◆ **DIRECTIONS**: Look through the material and tally each line bearing the word "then". Give only the total.

◆ **MATERIAL SHOWN**:
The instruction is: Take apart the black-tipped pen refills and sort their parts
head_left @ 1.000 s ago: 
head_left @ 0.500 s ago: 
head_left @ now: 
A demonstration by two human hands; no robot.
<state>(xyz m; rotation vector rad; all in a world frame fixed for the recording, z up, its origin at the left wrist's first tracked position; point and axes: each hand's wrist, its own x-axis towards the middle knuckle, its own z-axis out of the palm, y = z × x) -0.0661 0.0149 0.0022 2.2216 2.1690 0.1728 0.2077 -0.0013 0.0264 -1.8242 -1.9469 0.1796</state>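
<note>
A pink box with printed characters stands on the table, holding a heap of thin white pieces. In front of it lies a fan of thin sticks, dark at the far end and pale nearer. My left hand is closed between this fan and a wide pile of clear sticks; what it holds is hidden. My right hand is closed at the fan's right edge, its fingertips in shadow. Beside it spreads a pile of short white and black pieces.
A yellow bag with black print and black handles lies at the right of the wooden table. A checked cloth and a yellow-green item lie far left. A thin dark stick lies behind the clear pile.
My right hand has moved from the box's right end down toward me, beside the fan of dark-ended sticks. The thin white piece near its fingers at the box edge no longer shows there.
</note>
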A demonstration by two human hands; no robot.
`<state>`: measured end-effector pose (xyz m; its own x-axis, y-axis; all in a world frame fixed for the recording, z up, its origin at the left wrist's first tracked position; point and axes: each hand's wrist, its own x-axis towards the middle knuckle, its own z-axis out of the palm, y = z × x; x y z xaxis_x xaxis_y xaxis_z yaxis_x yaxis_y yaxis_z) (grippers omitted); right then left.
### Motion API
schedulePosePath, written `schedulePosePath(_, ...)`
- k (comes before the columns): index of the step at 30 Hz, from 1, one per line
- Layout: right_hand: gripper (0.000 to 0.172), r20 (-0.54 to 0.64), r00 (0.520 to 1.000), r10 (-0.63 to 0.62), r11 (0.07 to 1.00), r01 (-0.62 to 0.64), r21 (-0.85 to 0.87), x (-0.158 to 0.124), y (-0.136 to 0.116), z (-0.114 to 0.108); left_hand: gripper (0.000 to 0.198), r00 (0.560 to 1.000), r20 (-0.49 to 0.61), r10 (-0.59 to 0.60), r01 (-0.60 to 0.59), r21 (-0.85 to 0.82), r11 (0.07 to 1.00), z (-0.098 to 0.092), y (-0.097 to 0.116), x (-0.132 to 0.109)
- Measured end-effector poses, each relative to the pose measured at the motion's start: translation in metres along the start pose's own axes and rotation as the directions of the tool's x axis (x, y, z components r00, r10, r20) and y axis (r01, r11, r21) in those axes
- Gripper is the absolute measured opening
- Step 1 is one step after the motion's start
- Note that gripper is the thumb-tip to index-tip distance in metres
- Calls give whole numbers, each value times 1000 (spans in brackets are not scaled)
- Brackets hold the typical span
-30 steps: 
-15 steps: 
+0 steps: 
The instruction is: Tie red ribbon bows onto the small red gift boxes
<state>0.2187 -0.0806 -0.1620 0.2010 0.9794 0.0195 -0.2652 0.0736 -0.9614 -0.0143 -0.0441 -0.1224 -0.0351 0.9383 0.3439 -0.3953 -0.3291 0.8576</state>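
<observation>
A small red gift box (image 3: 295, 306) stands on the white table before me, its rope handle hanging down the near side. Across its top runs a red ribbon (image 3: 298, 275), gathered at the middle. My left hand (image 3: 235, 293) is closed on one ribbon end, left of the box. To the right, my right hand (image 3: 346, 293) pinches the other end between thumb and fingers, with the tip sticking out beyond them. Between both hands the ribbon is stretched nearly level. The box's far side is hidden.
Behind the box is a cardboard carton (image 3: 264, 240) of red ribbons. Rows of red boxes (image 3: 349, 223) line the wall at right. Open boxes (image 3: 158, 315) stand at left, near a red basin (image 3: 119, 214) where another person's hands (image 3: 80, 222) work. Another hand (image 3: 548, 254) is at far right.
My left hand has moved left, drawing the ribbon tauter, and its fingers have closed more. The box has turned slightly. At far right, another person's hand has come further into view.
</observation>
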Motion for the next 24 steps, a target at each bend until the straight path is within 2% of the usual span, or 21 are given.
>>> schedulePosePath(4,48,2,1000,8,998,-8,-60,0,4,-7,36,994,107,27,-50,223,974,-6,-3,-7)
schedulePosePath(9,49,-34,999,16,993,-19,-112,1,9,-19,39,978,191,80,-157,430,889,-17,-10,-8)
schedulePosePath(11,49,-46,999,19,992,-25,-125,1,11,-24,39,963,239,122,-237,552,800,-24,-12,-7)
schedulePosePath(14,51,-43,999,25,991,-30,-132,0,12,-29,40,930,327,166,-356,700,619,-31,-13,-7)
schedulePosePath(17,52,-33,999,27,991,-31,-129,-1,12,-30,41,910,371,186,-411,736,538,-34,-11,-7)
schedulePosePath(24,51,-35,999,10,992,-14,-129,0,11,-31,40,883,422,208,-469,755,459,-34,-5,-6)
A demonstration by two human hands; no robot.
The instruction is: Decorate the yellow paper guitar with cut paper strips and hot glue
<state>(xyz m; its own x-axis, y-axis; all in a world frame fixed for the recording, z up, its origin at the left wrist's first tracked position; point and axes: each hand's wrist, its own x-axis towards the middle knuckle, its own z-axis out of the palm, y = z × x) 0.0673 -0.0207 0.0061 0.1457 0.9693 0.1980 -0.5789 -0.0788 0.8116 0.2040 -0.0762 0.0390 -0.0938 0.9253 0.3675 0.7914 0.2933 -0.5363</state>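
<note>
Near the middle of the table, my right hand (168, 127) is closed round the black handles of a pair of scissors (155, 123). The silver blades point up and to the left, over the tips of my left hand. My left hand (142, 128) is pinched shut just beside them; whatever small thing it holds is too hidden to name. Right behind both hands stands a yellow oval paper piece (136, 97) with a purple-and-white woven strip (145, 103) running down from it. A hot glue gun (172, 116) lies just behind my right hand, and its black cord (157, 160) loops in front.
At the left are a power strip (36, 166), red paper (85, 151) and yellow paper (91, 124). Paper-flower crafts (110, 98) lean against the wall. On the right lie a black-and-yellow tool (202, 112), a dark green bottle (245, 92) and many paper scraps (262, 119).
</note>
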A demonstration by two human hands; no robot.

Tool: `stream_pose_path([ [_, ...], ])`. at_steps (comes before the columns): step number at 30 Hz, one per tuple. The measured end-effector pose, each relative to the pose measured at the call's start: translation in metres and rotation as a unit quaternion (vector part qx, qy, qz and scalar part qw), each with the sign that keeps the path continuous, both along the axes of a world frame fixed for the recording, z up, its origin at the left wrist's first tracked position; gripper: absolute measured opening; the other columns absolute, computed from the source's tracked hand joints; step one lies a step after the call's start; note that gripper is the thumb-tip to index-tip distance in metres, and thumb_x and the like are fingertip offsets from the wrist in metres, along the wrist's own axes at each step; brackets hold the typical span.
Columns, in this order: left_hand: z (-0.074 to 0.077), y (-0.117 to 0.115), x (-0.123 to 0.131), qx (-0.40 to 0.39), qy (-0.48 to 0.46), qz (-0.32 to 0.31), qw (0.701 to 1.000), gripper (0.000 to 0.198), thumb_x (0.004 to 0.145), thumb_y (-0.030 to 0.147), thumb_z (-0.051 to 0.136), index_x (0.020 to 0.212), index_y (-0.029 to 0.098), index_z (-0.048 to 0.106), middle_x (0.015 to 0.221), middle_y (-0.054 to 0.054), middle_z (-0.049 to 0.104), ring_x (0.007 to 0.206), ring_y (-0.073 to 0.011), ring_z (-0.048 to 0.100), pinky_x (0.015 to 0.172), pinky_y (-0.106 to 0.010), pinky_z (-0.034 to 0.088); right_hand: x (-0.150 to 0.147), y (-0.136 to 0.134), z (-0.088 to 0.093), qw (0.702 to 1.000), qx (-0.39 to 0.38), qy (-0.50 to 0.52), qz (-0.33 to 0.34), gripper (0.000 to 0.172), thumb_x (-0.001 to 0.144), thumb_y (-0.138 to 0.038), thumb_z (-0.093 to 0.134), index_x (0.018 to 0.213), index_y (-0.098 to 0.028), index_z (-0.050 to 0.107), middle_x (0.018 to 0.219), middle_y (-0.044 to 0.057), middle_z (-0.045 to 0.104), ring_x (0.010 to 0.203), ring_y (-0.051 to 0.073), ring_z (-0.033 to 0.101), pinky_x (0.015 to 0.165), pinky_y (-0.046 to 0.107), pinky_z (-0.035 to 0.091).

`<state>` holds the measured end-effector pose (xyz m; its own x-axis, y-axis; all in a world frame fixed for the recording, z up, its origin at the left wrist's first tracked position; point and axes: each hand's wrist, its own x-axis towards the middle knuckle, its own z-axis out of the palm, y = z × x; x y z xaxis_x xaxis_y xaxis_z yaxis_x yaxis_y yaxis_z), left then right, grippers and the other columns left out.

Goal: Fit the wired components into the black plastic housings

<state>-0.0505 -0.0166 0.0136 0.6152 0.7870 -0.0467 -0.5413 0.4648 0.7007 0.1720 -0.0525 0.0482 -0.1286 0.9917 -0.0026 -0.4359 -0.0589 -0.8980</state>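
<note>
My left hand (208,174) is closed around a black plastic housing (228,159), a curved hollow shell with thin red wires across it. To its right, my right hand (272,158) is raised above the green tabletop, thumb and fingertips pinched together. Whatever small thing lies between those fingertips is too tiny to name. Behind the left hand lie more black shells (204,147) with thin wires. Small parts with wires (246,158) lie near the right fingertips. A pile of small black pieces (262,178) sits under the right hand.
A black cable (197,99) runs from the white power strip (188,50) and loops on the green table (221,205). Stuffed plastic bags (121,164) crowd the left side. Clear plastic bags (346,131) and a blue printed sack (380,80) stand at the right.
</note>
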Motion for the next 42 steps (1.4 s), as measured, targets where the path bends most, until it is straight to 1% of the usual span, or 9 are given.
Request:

◆ **SOLUTION TO THIS TASK**: 2